Ángel Recalde (AR): Paraguay is a country that is known as a world producer of electric power, and the largest exporter of electricity. Yacyretá is a centre with 3100 megawatts of capacity, with 20 Kaplan turbine machines, the first of which began producing in September 1994. The installation was completed in 1996 when all 20 machines began operating. We have an average annual production of 20,000 gigawatts / hour, which makes us a major producer, and a major contributor to the economy of both countries.
LE: What are your most important priorities on the table today?
AR: The technical issue. We need to make machines that are reliable and have a longer service life than they have at the moment. But another priority is the unfortunate situation of the debt we have with the Argentine government, which the governments of both Paraguay and Argentina are committed to resolving. We are working with the foreign ministers, the secretary general of Paraguay’s presidency, and his Argentinian counterpart, and attending negotiations so that an agreement can be reached which will enable Yacyretá’s debt to be reduced and paid at its current rate. We have to think of Yacyretá as viable from not only a technical but also a financial perspective. Other negotiations are related to social and environmental aspects.
LE: Where are the most recent investments made by Yacyretá? And where will the next ones be?
AR: At the moment we are in the process of restoring the machines. We also have plans to increase the number of machines in the plant from 20 to 23. The plan has been in the pipeline for some time, but now we have a new impulse, with the construction of the Aña Cuá plant, on a branch of the river. We still have major infrastructure investments in the affected area. In Encarnación we still have work to do, we will soon be constructing a ring road around the city, and in response to government initiatives for social commitment and the Senavitat agreement, we are building houses, which will help the government’s policies for reducing poverty. Unfortunately, water resources are not infinite. But we are lucky enough to have the Paraná River, which is ideal for hydroelectric development.
LE: What does Yacyretá represent for Paraguay?
AR: Apart from generating electricity, we have a social responsibility in the area, as we had to relocate some 7,000 families to groups of housing, and our responsibility to them is ongoing. Our almost 160,000-hectare reservoir has had an impact to the environment. Our environmental programme is not only compensation, we are completely and totally immersed in the project; we have signed agreements with the SEAM (Environment Secretary), and authorities and municipalities in the affected area, and we are working on improving the quality of water reaching the reservoir.
LE: What are the implications of Yacyretá on the Argentine market?
AR: Argentina as a country has a much higher demand for electricity and energy than Paraguay.

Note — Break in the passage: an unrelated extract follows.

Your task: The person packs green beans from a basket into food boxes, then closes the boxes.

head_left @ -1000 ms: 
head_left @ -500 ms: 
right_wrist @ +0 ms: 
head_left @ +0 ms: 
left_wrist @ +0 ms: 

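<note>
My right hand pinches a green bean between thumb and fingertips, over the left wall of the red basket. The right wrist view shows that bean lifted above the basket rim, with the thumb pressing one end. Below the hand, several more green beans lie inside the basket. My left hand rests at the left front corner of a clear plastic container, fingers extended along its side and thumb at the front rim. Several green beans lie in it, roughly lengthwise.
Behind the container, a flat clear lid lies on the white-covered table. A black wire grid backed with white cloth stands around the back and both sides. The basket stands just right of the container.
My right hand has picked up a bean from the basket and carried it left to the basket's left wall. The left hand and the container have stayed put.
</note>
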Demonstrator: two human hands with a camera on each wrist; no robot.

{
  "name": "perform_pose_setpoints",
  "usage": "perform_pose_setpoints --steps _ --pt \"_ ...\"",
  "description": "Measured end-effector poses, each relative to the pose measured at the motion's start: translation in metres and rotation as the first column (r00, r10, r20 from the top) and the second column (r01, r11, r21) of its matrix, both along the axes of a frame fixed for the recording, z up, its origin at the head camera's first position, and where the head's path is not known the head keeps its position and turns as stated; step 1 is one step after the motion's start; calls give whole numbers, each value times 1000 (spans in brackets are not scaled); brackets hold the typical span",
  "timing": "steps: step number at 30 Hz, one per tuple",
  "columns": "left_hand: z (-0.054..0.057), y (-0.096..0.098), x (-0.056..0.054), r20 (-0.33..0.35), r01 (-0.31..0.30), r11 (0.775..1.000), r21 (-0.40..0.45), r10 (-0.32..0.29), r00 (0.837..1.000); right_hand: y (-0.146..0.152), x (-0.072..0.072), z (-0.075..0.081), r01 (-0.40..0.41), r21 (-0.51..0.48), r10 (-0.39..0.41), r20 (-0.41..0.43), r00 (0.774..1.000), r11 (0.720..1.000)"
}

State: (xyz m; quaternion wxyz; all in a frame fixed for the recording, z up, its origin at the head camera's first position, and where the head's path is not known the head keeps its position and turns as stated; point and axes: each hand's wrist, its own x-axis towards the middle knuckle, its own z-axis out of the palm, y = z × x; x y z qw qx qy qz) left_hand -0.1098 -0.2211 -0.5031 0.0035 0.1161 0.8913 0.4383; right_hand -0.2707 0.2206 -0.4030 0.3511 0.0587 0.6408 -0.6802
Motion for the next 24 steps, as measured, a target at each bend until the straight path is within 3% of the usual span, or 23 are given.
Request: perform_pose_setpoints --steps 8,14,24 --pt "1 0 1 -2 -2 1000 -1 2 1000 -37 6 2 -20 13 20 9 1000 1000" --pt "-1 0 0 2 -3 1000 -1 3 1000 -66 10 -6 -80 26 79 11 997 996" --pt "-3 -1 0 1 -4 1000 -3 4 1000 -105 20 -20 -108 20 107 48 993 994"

Paraguay’s needs are mostly covered by Itaipu, but Argentina is currently only taking half of their corresponding production, and much of the Paraguayan energy is transferred to Argentina for its use. Paraguay uses up to 25% of its power at any given time, and around 13% of its energy.
LE: What Paraguay would you like to be projected to the world?
AR:I would like to see a more developed country. We have the appeal of available energy and low taxes to encourage investment, but we have to be better prepared.